The Look of Silence (2015; Joshua Oppenheimer)
By Daniel Barnes
In the Fall of 1965, the military-led, American-supported government of Indonesia oversaw the genocide of nearly one million people under the guise of eradicating Communism, and the people who ordered and carried out the butchery became rich and famous, many of them remaining in power to this day.

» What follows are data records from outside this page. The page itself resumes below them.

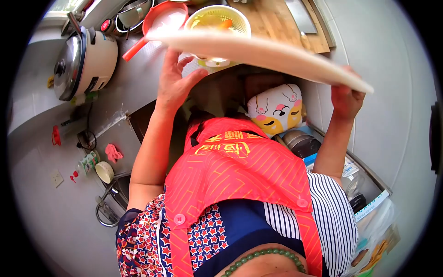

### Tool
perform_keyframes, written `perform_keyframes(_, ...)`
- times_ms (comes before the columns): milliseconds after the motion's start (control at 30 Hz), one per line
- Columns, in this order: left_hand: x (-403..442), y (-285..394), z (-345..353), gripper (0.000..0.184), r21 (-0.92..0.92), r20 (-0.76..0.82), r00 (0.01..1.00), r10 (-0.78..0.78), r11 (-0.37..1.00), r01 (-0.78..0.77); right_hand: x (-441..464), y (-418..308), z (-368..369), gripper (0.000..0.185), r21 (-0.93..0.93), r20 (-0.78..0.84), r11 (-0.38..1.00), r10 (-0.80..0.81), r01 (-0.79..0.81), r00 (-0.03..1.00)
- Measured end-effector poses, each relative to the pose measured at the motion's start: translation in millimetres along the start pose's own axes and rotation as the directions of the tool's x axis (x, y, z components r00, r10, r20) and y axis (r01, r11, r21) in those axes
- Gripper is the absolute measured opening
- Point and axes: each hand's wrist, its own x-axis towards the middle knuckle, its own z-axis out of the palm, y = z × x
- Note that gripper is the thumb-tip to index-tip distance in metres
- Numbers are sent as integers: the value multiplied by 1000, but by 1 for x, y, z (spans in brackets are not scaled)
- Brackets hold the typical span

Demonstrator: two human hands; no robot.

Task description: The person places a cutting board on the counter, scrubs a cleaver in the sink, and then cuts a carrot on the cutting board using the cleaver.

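Clamping one pale board (267, 54) in the right hand (347, 99); holding the left hand (177, 82) half-open near its other end.

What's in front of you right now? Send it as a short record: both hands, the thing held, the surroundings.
Right hand: grips the pale board's right end
Left hand: open, thumb spread, near its left end; contact unclear
Pale board: raised, seen nearly edge-on, blurred
Beyond it: red long-handled bowl, pale yellow basket, wooden board
Left side: rice cooker
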Motion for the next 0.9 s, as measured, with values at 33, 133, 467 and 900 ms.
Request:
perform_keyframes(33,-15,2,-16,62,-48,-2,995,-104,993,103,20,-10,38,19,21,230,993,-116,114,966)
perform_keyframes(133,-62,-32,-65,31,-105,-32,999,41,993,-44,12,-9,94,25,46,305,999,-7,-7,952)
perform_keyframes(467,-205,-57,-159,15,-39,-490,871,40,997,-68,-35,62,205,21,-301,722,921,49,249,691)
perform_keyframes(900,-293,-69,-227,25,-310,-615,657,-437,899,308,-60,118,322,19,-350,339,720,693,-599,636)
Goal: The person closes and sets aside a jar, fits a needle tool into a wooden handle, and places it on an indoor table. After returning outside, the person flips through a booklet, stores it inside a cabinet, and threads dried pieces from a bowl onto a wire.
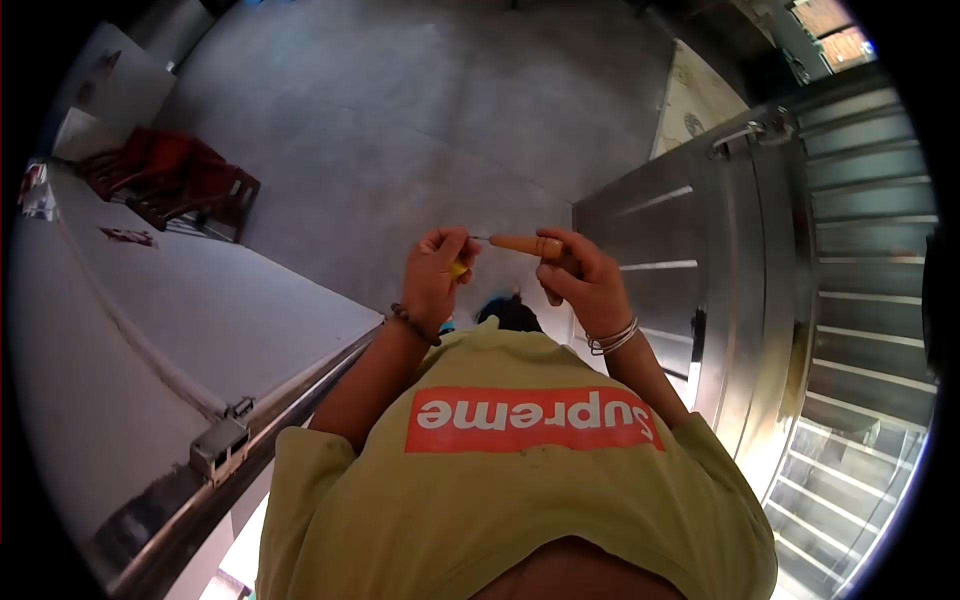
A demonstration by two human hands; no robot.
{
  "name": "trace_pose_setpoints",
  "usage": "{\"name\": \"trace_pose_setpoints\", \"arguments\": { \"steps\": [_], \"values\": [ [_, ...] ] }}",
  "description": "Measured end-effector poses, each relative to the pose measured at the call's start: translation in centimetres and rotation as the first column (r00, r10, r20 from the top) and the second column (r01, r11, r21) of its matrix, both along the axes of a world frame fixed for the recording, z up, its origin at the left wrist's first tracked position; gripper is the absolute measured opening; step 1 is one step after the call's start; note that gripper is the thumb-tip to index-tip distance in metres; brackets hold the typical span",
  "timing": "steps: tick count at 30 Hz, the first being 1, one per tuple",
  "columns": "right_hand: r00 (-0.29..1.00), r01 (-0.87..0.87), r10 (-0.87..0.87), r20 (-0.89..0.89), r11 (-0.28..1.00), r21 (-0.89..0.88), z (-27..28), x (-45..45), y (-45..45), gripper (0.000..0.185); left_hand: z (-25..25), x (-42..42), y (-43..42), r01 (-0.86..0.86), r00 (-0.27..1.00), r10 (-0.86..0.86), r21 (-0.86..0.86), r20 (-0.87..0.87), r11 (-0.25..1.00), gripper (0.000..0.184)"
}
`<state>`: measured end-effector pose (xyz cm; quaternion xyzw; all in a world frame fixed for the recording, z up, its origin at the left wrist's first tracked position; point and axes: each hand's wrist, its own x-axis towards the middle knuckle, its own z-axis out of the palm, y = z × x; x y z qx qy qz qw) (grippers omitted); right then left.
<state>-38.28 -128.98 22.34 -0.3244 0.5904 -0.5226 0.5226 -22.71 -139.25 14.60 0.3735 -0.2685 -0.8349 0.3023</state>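
Both pinching — right grip on orange-handled tool, left grip on yellow object.

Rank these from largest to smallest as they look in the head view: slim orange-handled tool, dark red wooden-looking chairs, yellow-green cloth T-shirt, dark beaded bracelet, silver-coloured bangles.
1. Yellow-green cloth T-shirt
2. Dark red wooden-looking chairs
3. Slim orange-handled tool
Last: dark beaded bracelet and silver-coloured bangles, too alike to rank.
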Motion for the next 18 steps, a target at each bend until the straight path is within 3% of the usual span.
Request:
{"name": "trace_pose_setpoints", "arguments": {
  "steps": [7,10,18],
  "values": [
    [0.993,-0.033,0.037,0.109,0.999,-0.039,-1.8,-6.6,-7.7,0.036,-0.7,-5.5,-6.7,-0.086,0.996,0.086,-0.066,-0.006,0.994,0.019],
    [0.997,-0.033,0.036,0.066,0.998,-0.044,-1.6,-10.9,-10.3,0.035,0.0,-9.9,-9.4,-0.116,0.993,0.118,-0.076,0.017,0.99,0.021],
    [0.998,0.025,-0.025,0.051,1.0,-0.004,-0.7,-22.4,-15.4,0.034,1.6,-22.0,-16.1,-0.013,1.0,0.014,-0.14,0.005,0.99,0.025]
  ]
}}
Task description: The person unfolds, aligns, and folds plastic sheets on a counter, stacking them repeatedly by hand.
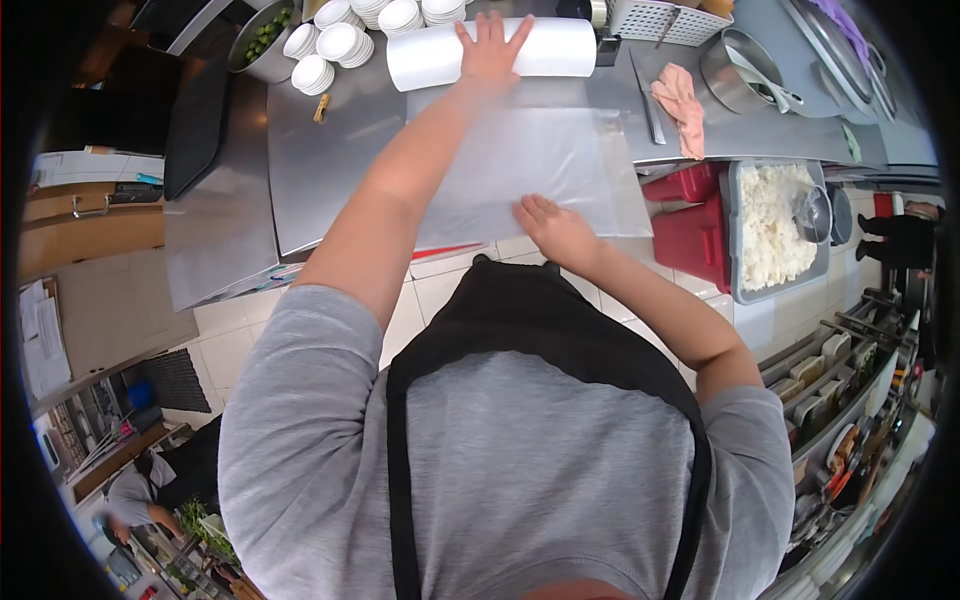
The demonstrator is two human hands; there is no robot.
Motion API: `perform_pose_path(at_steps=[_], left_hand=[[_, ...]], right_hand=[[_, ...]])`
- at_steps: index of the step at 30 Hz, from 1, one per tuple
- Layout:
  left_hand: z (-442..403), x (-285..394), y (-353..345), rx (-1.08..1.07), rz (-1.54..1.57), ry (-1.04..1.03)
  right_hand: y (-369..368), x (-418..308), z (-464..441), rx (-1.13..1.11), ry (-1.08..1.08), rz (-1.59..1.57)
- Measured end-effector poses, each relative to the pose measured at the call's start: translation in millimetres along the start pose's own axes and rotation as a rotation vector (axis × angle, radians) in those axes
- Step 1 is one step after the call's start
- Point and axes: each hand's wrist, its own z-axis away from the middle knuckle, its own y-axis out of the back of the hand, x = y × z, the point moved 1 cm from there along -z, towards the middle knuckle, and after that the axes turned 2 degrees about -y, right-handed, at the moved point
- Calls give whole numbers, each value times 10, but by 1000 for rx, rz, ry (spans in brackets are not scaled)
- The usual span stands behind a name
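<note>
A large white roll of clear plastic lies across the back of the steel counter. My left hand rests on top of the roll with its fingers spread. From the roll, a clear plastic sheet stretches over the counter to its front edge. My right hand lies flat on the sheet near that edge, fingers stretched out and close together. Neither hand is closed round anything.
Stacked white cups and a pot of green items stand at the back left. To the right are a knife, a pink cloth, a metal pot and a tub of white food. Another person is at the lower left.
</note>
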Motion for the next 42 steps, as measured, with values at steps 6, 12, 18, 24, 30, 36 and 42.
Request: perform_pose_path(at_steps=[6, 12, 18, 24, 30, 36, 42], left_hand=[[-45, -285, 424, -460, 100, 149], [-159, -751, 479, -759, 46, 189], [-235, -1078, 180, -736, 226, 200], [-109, -1018, 171, -620, 142, 155], [77, -887, 216, -467, 65, 141], [305, -583, -82, -50, -23, -49], [97, -471, 27, -65, -94, 3]], right_hand=[[457, -209, 417, -218, 46, -118], [1220, -383, 300, -502, 88, -376], [783, 472, -707, -328, -84, -1], [180, 1053, -1556, 16, -142, -54], [-145, 756, -1136, -65, -63, 68], [-329, 130, -250, -45, 132, 497], [-179, -73, -140, 22, 46, 211]])
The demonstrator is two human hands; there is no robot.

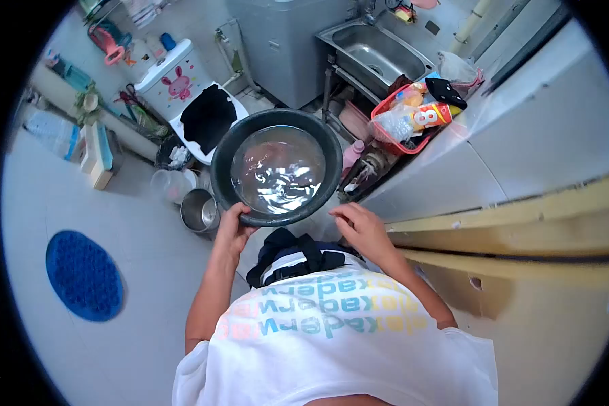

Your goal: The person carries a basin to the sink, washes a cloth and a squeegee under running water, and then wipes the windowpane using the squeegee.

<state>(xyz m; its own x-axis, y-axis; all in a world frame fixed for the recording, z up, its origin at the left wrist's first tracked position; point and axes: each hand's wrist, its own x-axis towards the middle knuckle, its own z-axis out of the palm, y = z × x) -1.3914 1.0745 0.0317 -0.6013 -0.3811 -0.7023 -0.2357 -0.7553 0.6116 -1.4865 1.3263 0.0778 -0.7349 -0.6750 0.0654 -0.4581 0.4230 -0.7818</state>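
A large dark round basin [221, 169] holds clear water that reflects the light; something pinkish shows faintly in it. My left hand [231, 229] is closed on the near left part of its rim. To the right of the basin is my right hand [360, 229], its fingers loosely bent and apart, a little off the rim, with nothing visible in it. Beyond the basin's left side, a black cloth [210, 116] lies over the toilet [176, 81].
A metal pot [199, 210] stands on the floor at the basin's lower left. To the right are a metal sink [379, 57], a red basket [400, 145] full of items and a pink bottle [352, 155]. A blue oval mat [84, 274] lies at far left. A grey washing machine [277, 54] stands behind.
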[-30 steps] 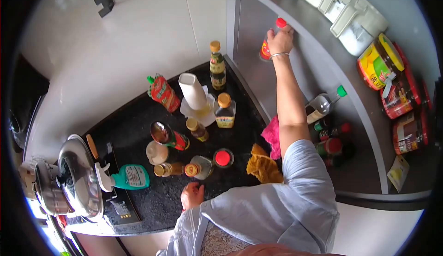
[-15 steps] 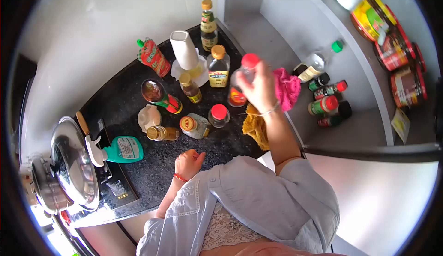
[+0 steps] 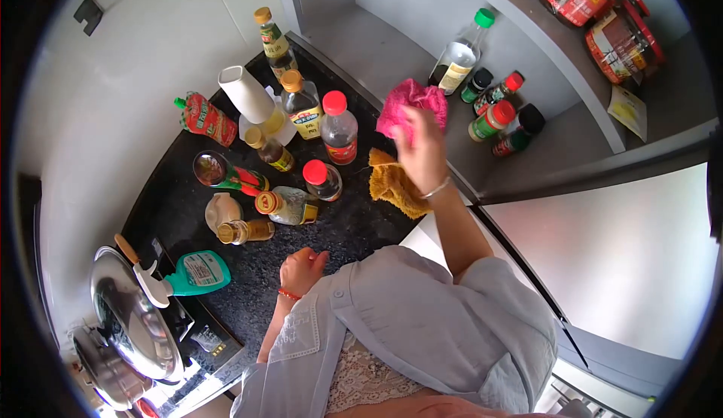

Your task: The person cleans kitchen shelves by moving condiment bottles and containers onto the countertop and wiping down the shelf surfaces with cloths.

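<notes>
My right hand (image 3: pixel 423 151), with a bracelet at its wrist, is in front of the pink cloth (image 3: pixel 407 100) at the cabinet's edge. Its fingers are apart and hold nothing; whether they touch the cloth I cannot tell. Just below lies a mustard-yellow cloth (image 3: pixel 393 184) on the counter edge. The tall red-capped bottle (image 3: pixel 340 133) stands upright left of this hand, with a shorter red-capped jar (image 3: pixel 324 181) nearby. My left hand (image 3: pixel 303 270), wearing a red bracelet, rests curled closed by the counter's front edge, nothing visible in it.
Several sauce bottles, a white container (image 3: pixel 247 94) and a red pouch (image 3: pixel 207 119) crowd the dark counter (image 3: pixel 354 230). At left are a green spray bottle (image 3: pixel 199 273) and a metal lid (image 3: pixel 135 316). The grey cabinet (image 3: pixel 384 41) holds a green-capped bottle (image 3: pixel 458 58) and several spice jars.
My right hand has let go of the tall red-capped bottle, now standing on the counter, and moved over to the pink cloth. The view has shifted; my left hand stays curled.
</notes>
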Motion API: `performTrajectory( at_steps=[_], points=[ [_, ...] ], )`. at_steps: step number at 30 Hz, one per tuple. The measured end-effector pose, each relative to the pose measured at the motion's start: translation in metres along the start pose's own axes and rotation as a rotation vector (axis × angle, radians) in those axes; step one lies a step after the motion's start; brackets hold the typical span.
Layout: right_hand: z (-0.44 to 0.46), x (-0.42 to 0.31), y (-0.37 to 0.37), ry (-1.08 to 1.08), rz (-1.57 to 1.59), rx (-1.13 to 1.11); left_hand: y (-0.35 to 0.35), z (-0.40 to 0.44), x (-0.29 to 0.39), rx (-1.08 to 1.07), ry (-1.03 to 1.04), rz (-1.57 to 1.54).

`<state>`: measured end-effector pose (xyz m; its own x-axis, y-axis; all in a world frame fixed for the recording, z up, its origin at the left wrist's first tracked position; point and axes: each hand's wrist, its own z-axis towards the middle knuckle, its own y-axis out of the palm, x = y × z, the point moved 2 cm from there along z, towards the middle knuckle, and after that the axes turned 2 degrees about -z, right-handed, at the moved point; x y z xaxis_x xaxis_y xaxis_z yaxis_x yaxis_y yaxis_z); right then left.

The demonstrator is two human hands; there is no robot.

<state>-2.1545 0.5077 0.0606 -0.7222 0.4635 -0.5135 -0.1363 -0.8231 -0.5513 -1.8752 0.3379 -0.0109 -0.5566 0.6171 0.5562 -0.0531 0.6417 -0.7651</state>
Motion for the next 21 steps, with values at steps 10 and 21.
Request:
performTrajectory(
  at_steps=[10,21],
  points=[
    [-0.114,0.016,0.014,-0.006,-0.422,-0.313,-0.004,0.007,0.010,-0.225,0.014,0.057],
    [-0.009,0.001,-0.008,0.851,1.482,0.217,-0.002,0.010,-0.014,-0.197,0.032,0.004]
  ],
)
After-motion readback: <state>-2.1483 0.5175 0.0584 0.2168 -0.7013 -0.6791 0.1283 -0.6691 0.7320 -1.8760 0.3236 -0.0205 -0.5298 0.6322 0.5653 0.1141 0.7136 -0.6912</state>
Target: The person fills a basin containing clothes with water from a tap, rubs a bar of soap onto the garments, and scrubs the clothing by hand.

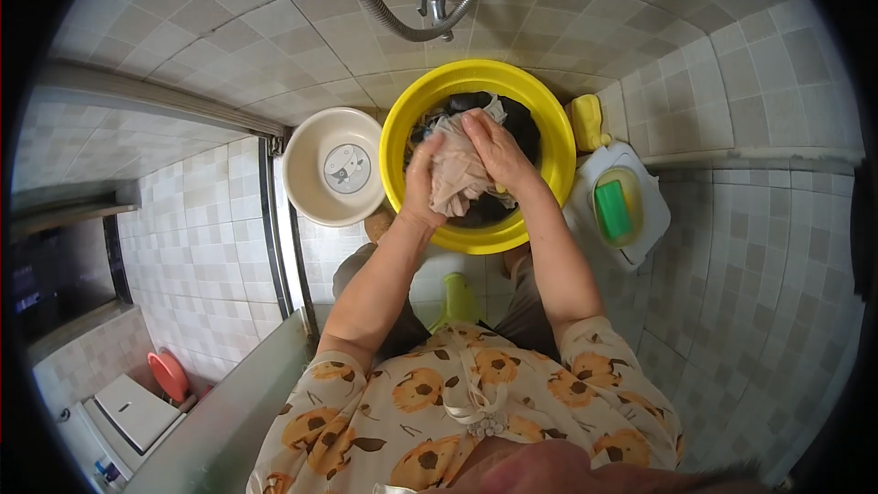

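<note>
Both my hands are over a large yellow basin (395,128), pressing a bunched pale pinkish cloth (457,172) between them. My left hand (422,181) is wrapped against the cloth's left side. On its upper right side lies my right hand (498,151), fingers together over the fabric. Beneath the cloth, dark wet-looking clothes (523,133) fill the basin, partly covered by my hands. A grey-white bit of fabric shows at the far side of the bundle.
A cream basin (297,165) stands left of the yellow one. At right, a green soap bar (614,210) sits in a dish on a white stool (654,210), near a yellow object (588,121). A tap (430,0) and hose (366,0) are above. A glass panel (238,421) is at lower left.
</note>
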Demonstrator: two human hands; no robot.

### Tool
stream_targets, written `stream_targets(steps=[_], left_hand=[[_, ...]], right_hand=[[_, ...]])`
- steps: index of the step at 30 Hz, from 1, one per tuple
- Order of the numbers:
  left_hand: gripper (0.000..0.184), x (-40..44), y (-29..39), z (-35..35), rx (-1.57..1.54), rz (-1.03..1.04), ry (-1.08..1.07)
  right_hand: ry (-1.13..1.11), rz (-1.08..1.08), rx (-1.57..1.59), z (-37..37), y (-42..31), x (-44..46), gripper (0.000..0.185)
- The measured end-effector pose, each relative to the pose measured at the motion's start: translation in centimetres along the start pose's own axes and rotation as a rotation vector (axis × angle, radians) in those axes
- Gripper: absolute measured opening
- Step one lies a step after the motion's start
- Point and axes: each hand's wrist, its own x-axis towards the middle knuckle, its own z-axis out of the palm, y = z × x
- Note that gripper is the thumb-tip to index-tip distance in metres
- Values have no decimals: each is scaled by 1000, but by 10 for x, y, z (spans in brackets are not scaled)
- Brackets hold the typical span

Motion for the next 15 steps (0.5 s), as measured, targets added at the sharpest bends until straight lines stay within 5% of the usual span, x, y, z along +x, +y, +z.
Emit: stream_targets(steps=[2, 3, 8, 11, 12, 14, 15], left_hand=[[56, -5, 18, 25, -175, 149, 52], [71, -3, 27, 17, -82, 133, -49], [68, 11, 32, 5, -15, 104, 156], [60, 14, 26, 6, 9, 67, 256], [60, 24, 14, -9, 9, 66, 255], [52, 45, -20, -39, 512, 650, 145], [41, 17, -21, 3, -361, 430, 189]], right_hand=[[-81, 431, 264, -1, -12, -5, 42], [-106, 439, 396, 1, -9, -7, 41], [146, 384, 224, -16, -11, -6, 38], [621, -235, -421, -9, -7, -3, 39], [478, -244, -485, 5, -28, -13, 40], [160, -717, -748, 27, -60, -15, 42], [158, -705, -743, 31, -52, -15, 42]])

Joshua Oppenheimer’s disturbing and transcendent 2013 documentary The Act of Killing examined the slaughter from the inside out, showing the killers re-enacting their “heroic” crimes as Hollywood-style genre films, and offering a new level of moral understanding through the naked self-discovery of performance. Oppenheimer’s brilliant follow-up film The Look of Silence (once again, most of the key crew members here are listed as “Anonymous”) takes the opposite approach. This film views the genocide from the outside in, as the brother of one of the most gruesomely dispatched victims confronts the wealthy perpetrators, some of whom still live in his parents’ village.
The Look of Silence doesn’t push the documentary form like The Act of Killing. Similar to a lot of modern documentaries, it’s more of an outrage-inducer, stoking fury over an unresolved injustice. However, it’s just as emotionally devastating and even more beautifully shot and edited, with a keen awareness of the effects of eerie silences and ghostly compositions. As Oppenheimer and his unnamed inquisitor/optometrist search for answers, they encounter an entire country – indeed, an entire world – living in a determined state of shortsightedness and senility.